1. Inclusive Education MoU: DEPwD, NIOS and NCERT
GS Paper 2 (Governance: Social Justice, Education)
The Department of Empowerment of Persons with Disabilities signed a tripartite MoU with the National Institute of Open Schooling and the National Council of Educational Research and Training. The agreement targets mainstreaming children with disabilities into India's education system.
- Scale of the problem: 7 per cent of Indian children aged 0 to 19 years have disabilities as per Census 2011. The absolute number runs into millions.
- Current coverage under Samagra Shiksha: 21 lakh Children with Special Needs (CWSN) are enrolled under the scheme. The scheme provides Rs 3,500 per child per year for inclusive education support.
- Legal mandate: the Rights of Persons with Disabilities Act 2016 mandates inclusive education for persons with benchmark disabilities in government-funded institutions.

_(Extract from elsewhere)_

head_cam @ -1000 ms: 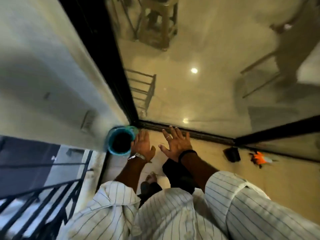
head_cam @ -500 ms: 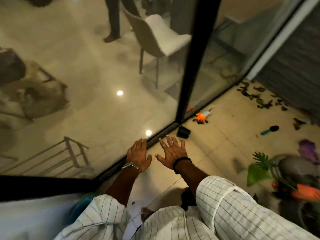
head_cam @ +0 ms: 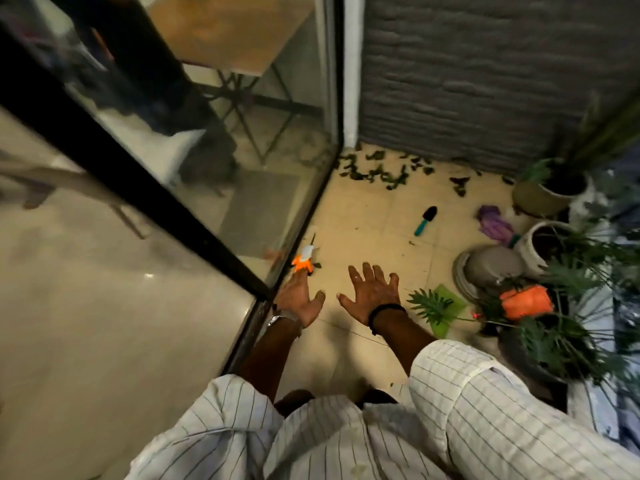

- Special educator shortage: only approximately 27,700 special educators serve the system nationwide. Against 21 lakh enrolled CWSN, this is a severe gap.
- NIOS role: the National Institute of Open Schooling provides flexible, open-access schooling. It can accommodate learners who cannot attend conventional classrooms.
- NCERT's Barkha series: NCERT uses Universal Design for Learning (UDL) in its Barkha series. UDL designs curriculum to be accessible from the outset rather than retrofitting accommodation.
- DEPwD: functions under the Ministry of Social Justice and Empowerment. It implements the RPwD Act 2016.
The special educator gap is the binding constraint. The MoU creates a coordination framework, but without a rapid scale-up in trained educators, the framework cannot deliver the last mile.
Revises topics: Rights of Persons with Disabilities Act 2016, Samagra Shiksha, Social Justice Legislation
GS Paper 3 (Economy: Competition Policy)
The Competition Commission of India notified the Determination of Cost of Production Regulations 2025. These replace an older framework that relied on "market value" as a benchmark, which courts found too vague to apply consistently.
- Predatory pricing defined: selling goods or services below cost to drive competitors out of the market. It harms competition even if it benefits consumers in the short run.
- New benchmark: Average Total Cost (ATC). ATC includes all fixed and variable costs of production divided by output. Pricing below ATC with predatory intent is now the actionable threshold.
- Problem with old rules: "market value" was undefined and subjective. Firms could argue market value was whatever they charged. Courts repeatedly found the old standard too imprecise to sustain enforcement.
- Expert involvement: the new rules mandate expert economic analysis for technical cost assessments. This addresses the capacity gap within CCI.
- Real-time monitoring: CCI gains tools for real-time market monitoring. This matters in platform and digital markets where predatory pricing can play out within months.
- MSME protection: predatory pricing by large platforms most often targets small businesses. The reforms are framed as protecting the MSME ecosystem.
- OECD alignment: average variable cost and average total cost benchmarks are standard OECD best practice for competition authorities.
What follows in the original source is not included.